All patients were selected by using the following clinical criteria: (1) the presence Ruxolitinib order of fluctuating muscle weakness with early fatigability; (2) positive Prostigmin test; and (3) a rapid reduction in the amplitude of compound muscle action potentials evoked by a series of repetitive stimulations of a peripheral nerve at 3 Hz. The patients were divided into three groups according to pathological changes of thymus: (1) MG with TM; (2) MG with TH; and (3) MG with normal thymi. Thirty-five MG with TM (mean age = 52 ± 15, 20 M/15 F) and 30 MG with TH (mean
age = 58 ± 13, 14 M/16 F) had undergone a thymectomy. The surgical specimens were formalin-fixed and paraffin-embedded for conventional histology study, of which the results were classified according to the pathology and genetics of TM [17]. The normal thymi with CT scan were obtained from 21 patients with MG (mean age = 43 ± 10, 10 M/11 F). The healthy controls (HC) included 32 volunteers (mean age = 50 ± 9, 18 M/14 F). The study was approved by the local ethical committee of the 309 Hospital of Chinese People’s Liberation Army, and written informed consent was obtained from all subjects. Clinical outcome of patients with MG.
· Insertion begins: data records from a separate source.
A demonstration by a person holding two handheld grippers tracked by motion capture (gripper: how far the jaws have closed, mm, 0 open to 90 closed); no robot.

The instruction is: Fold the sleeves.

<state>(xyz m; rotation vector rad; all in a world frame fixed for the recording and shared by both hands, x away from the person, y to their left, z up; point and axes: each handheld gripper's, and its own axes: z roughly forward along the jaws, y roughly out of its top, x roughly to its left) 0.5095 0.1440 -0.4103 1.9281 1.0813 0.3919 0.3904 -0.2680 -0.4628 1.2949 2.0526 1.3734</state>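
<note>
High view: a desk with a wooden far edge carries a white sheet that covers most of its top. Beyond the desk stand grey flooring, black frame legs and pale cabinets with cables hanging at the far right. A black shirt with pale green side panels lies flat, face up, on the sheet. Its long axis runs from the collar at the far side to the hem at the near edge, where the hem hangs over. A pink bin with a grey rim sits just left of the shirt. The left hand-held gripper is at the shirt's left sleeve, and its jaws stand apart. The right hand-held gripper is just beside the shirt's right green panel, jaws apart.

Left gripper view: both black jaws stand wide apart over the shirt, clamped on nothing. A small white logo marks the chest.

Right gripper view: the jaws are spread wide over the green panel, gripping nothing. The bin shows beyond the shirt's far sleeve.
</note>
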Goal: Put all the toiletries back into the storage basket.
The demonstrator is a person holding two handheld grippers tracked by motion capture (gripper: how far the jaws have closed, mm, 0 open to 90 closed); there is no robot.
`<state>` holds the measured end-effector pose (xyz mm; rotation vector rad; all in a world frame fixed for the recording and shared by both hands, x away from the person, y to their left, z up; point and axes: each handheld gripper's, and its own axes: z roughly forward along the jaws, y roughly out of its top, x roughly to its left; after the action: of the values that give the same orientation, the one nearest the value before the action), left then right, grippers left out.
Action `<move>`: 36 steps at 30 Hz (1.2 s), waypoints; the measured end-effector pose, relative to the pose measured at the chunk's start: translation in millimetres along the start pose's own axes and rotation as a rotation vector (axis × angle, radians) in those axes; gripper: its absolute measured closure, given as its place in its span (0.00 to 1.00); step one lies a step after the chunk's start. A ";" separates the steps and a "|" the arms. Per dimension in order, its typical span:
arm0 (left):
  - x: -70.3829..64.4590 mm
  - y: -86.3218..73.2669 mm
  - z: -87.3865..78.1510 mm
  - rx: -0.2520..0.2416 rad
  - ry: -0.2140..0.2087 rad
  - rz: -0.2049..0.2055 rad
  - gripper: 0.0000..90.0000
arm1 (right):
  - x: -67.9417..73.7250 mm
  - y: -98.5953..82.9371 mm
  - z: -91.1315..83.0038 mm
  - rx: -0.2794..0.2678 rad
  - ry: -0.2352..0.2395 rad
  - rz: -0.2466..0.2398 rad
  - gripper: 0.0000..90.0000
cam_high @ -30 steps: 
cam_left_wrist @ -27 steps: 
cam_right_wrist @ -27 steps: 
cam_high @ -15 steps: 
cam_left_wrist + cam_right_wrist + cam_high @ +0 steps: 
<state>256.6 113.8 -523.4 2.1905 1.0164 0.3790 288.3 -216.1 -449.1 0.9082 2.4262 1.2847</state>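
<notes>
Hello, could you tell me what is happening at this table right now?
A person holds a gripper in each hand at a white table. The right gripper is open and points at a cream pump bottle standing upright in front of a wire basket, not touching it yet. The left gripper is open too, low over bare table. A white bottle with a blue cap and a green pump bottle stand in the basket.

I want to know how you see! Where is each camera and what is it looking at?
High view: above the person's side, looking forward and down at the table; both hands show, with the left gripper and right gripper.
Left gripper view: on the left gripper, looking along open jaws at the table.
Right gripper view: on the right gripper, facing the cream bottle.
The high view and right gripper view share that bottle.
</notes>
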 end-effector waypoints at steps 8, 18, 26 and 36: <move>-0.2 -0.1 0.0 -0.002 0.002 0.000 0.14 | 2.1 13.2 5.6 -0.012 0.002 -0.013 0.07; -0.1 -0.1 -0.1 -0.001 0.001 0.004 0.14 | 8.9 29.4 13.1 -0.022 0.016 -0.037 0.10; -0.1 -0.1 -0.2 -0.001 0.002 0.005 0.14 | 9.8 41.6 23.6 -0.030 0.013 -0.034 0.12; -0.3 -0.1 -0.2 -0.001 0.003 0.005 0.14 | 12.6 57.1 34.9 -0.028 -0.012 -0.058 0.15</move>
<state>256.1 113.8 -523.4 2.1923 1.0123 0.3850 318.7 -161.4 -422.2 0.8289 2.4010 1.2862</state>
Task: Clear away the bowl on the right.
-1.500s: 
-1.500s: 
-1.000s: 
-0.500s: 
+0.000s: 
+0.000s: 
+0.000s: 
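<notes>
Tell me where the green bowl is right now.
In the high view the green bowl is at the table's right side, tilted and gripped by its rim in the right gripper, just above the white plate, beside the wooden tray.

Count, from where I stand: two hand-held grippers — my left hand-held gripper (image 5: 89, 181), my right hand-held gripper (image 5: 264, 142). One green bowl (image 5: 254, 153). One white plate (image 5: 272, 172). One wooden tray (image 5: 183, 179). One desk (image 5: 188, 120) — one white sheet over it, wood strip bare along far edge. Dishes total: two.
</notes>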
The quantitative myasthenia gravis (QMG) score is a standardized quantitative strength scoring system developed specifically for myasthenia gravis, and it has been recommended for treatment trials by the Myasthenia Gravis Foundation of America Task Force on Research Standards [18]. This score is the sum of 13 components including see more grade, double vision, ptosis, facial muscles, swallowing, speech after counting aloud from 1 to 50, arm-outstretched seconds, vital capacity, hand grip, head-lifted and leg-outstretched seconds, and each has a range of 0–3, with 0–39 as a total score. QMG score from baseline was calculated to reflect the severity of the disease. Cell isolation, RNA extraction and complementary DNA synthesis. Twenty millilitres of heparinized venous blood was obtained from each subject before immunotherapy and/or thymectomy. PBMCs were isolated from the heparinized peripheral blood
with standard Ficoll–Paque (GE Healthcare, Uppsala, Sweden) density centrifugation. The mRNA was extracted from PBMCs Ketotifen by using an RNeasy kit (Qiagen, Valencia, CA, USA). All samples were treated with DNase I to eliminate potential genomic DNA contamination. The quality and quantity of the RNA were determined by ultraviolet spectrophotometer. Target RNAs were reverse-transcribed by using an Omniscript RT Kit (Qiagen). All samples were treated according to identical protocols and in parallel. RNA and cDNA were stored at −80 °C until further processing. Total RNA isolation and quantitative real-time PCR analysis with reverse transcription. The cDNAs were analysed by real-time PCR with SYBR Green I Master Mix reagent (TOYOBO, Osaka, Japan) on Rotor Gene 3000 instrument (Corbett Research, Sydney, Australia).